YOUR TASK:
Using the material below, copy every line where "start" appears.

EXERCISE DATA:
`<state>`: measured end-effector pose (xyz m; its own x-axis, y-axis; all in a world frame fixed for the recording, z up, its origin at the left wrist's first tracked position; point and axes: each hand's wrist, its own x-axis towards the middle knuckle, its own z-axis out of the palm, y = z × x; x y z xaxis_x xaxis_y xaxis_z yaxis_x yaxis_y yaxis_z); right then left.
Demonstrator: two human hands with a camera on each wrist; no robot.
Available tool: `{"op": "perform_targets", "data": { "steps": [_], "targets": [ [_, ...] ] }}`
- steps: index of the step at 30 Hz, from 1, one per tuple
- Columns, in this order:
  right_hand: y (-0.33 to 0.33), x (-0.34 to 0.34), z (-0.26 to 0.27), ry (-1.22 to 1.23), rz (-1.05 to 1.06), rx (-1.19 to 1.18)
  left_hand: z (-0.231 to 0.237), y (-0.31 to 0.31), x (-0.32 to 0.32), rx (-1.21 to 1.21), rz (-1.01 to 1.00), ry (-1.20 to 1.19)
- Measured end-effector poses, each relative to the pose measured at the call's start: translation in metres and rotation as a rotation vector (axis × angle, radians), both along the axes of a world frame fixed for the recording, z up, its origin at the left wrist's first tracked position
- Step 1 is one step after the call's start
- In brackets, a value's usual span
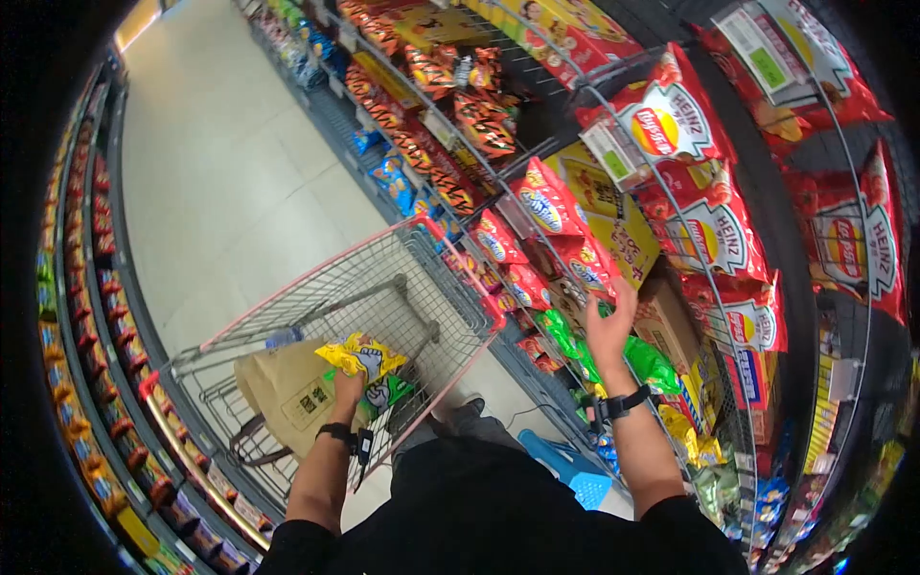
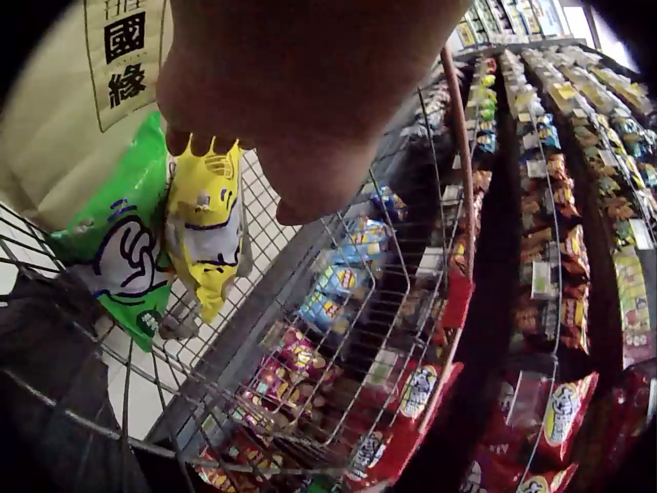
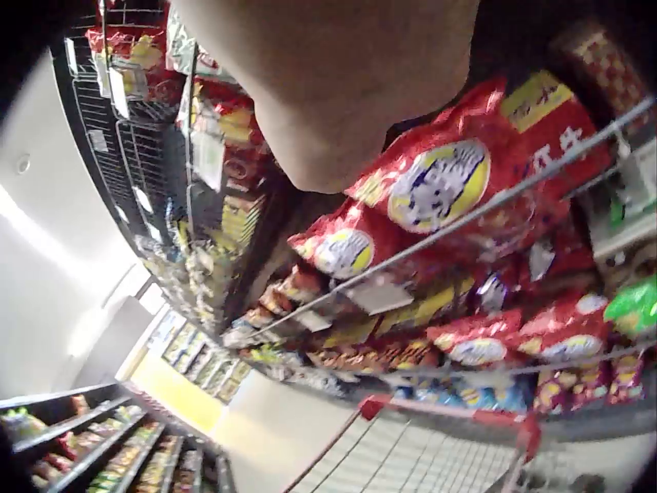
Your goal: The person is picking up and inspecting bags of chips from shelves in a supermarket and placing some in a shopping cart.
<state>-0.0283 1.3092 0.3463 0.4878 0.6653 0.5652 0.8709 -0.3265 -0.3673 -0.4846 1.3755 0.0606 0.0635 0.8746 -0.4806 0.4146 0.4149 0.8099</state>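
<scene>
Red Heinz bags [image 1: 706,235] lined up, price tag [image 1: 618,163] in front of one. Black-striped orange packets [image 1: 486,125] further along. Green bags [image 1: 654,366] lower, near brown cardboard box [image 1: 661,316]. Blue plastic object [image 1: 561,465], type unclear. Pale tiled floor [image 1: 240,172], small packets [image 1: 72,422] across it.

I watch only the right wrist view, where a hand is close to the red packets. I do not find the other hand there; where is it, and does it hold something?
Observer: In the head view, the left hand is at the shopping cart, holding a yellow packet.
Operator: Thank you. Is there also some bag in the cart?
Observer: Yes, a brown paper bag with a printed label is in it.
Operator: And what is next to the yellow packet?
Observer: In the left wrist view, a green packet is directly beside it; whether the hand holds that one too, I cannot tell.
</scene>
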Motion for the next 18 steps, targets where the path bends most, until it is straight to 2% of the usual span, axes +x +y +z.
{"op": "perform_targets", "data": {
  "steps": [2, 3, 4, 6, 8, 9, 10, 12, 13, 14, 16, 18],
  "targets": [
    [0.001, 0.027, 0.005, -0.064, -0.095, -0.038, -0.031, 0.004, 0.011, -0.009, -0.056, -0.056],
    [-0.001, 0.038, 0.002, -0.115, -0.162, -0.081, -0.040, 0.007, 0.017, -0.057, -0.134, 0.054],
    [-0.009, 0.050, -0.005, -0.117, -0.182, -0.073, -0.035, 0.014, 0.025, -0.102, -0.211, 0.166],
    [-0.017, 0.068, -0.017, 0.180, -0.173, -0.187, -0.025, 0.020, 0.041, -0.067, -0.264, 0.150],
    [-0.023, 0.081, -0.024, 0.192, -0.183, -0.177, -0.017, 0.026, 0.056, -0.174, -0.302, -0.032],
    [-0.025, 0.084, -0.025, 0.179, -0.170, -0.213, 0.009, 0.028, 0.066, -0.169, -0.323, -0.045],
    [-0.028, 0.086, -0.024, 0.166, -0.158, -0.249, 0.010, 0.030, 0.073, -0.156, -0.338, -0.044],
    [-0.032, 0.085, -0.018, 0.145, -0.150, -0.190, 0.014, 0.031, 0.087, -0.142, -0.354, -0.073],
    [-0.035, 0.081, -0.010, 0.107, -0.101, -0.100, 0.027, 0.034, 0.093, -0.026, -0.481, -0.034],
    [-0.040, 0.078, -0.002, 0.067, -0.052, -0.011, 0.038, 0.034, 0.105, -0.012, -0.494, -0.030],
    [-0.057, 0.067, 0.017, 0.120, -0.047, 0.037, 0.052, 0.031, 0.121, -0.025, -0.461, -0.212],
    [-0.077, 0.057, 0.037, 0.269, 0.032, 0.150, 0.075, 0.022, 0.143, -0.020, -0.454, -0.208]
  ]
}}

TASK RESULT:
- Measured end-effector poses, each relative to the pose measured at the call's start: translation in metres and rotation as a rotation vector (axis × angle, radians), both along the axes of a world frame fixed for the recording, z up, its origin at the left wrist's first tracked position
- Step 1 is one step after the call's start

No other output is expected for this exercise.